Daniel Gamba, head of Americas iShares Institutional
Business at BlackRock, said during a media briefing that the “stigma” of ETFs
being a passive instrument is diminishing.
Although institutions generally use ETFs to secure passive
exposures, the study found that significant numbers of institutions are using
the products to obtain tactical active exposures in a variety of asset classes.
More than one in five asset managers who use ETFs report employing them for
active exposures in domestic equities and commodities, and about 17% said they
use them for active exposures in international equities.
“This is no longer an active versus passive debate,” said
Loc Vukhac, head of the iShares Asset Management and Hedge Fund Group.

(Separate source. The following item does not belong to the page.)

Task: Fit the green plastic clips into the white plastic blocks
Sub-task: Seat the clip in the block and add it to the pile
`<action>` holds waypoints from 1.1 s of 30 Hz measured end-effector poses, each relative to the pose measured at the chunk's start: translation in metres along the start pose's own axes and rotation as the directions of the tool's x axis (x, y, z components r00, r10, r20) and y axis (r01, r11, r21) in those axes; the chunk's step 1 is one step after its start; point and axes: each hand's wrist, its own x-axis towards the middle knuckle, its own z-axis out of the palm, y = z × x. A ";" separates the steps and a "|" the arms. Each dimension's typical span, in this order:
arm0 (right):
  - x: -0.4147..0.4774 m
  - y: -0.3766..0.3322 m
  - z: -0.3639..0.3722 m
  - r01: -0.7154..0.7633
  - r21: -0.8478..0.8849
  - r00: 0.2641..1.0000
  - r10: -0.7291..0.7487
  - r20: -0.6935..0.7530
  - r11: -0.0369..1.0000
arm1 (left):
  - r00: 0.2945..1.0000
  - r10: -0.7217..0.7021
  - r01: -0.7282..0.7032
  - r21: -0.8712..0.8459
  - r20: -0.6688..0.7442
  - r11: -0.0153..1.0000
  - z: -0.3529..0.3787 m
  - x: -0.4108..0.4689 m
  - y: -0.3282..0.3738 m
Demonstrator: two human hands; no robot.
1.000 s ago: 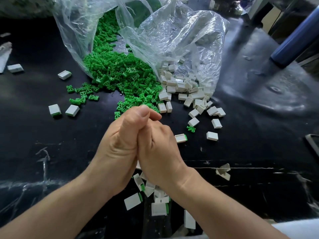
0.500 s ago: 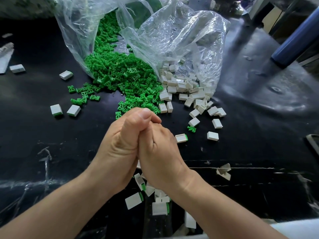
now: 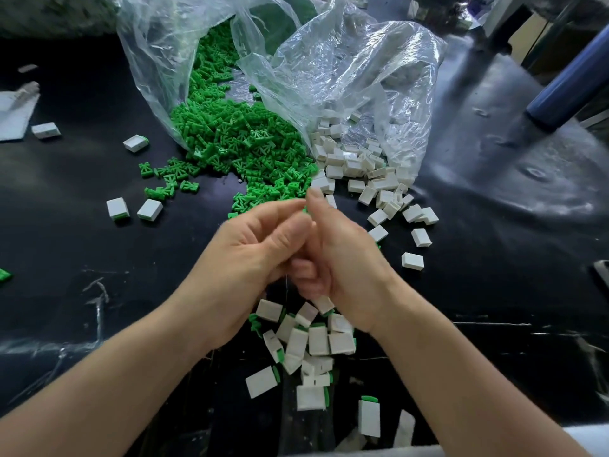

Thirty-one percent of institutional funds and one-third of
asset managers are now using ETFs as part of an ETF overlay to add liquidity to
a portfolio and/or reduce implementation and trading costs, compared with one
in 10 among both groups in 2011.
“The marked increase in the use of ETFs for liquidity
management is a significant development, reflecting sharper focus by
institutions to assert control over their operational abilities during periods
of irregular market conditions,” said Liz Tennican, head of U.S. Institutional
Sales for iShares.
(Cont...)
As institutional investors use ETFs
more strategically, they also apply the funds to portfolio completion. This
year, 28% of asset managers and 42% of institutional investors use ETFs for
portfolio completion. Last year, approximately one in five institutional
investors used them that way.
The study also found that the
average institutional holding period for ETF investments expanded. In 2012,
about half of institutional funds using ETFs reported average holding periods
of one year or more, with 36% reporting average ETF holding periods of more
than two years. Last year, only 36% of institutional funds reported average ETF
holding periods of a year or longer.
About 14% of U.S. institutions
currently use ETFs in their portfolios, according to Greenwich’s 2011 U.S.
Investment Management Study. Among current ETF users, 40% of institutional
funds and one-third of investment managers expect to increase allocations to
ETFs in the next 12 months, while 22% of institutional funds and 14% of asset
managers plan to trim ETF allocations.
“While the share of institutions
using ETFs was stable from 2011 to 2012, the results of the more recent ETF
study suggest that institutional allocations to ETFs will increase to at least
some extent in the coming year as investors find new ways of employing them in
their portfolios,” said Andrew McCollum, Greenwich Associates consultant.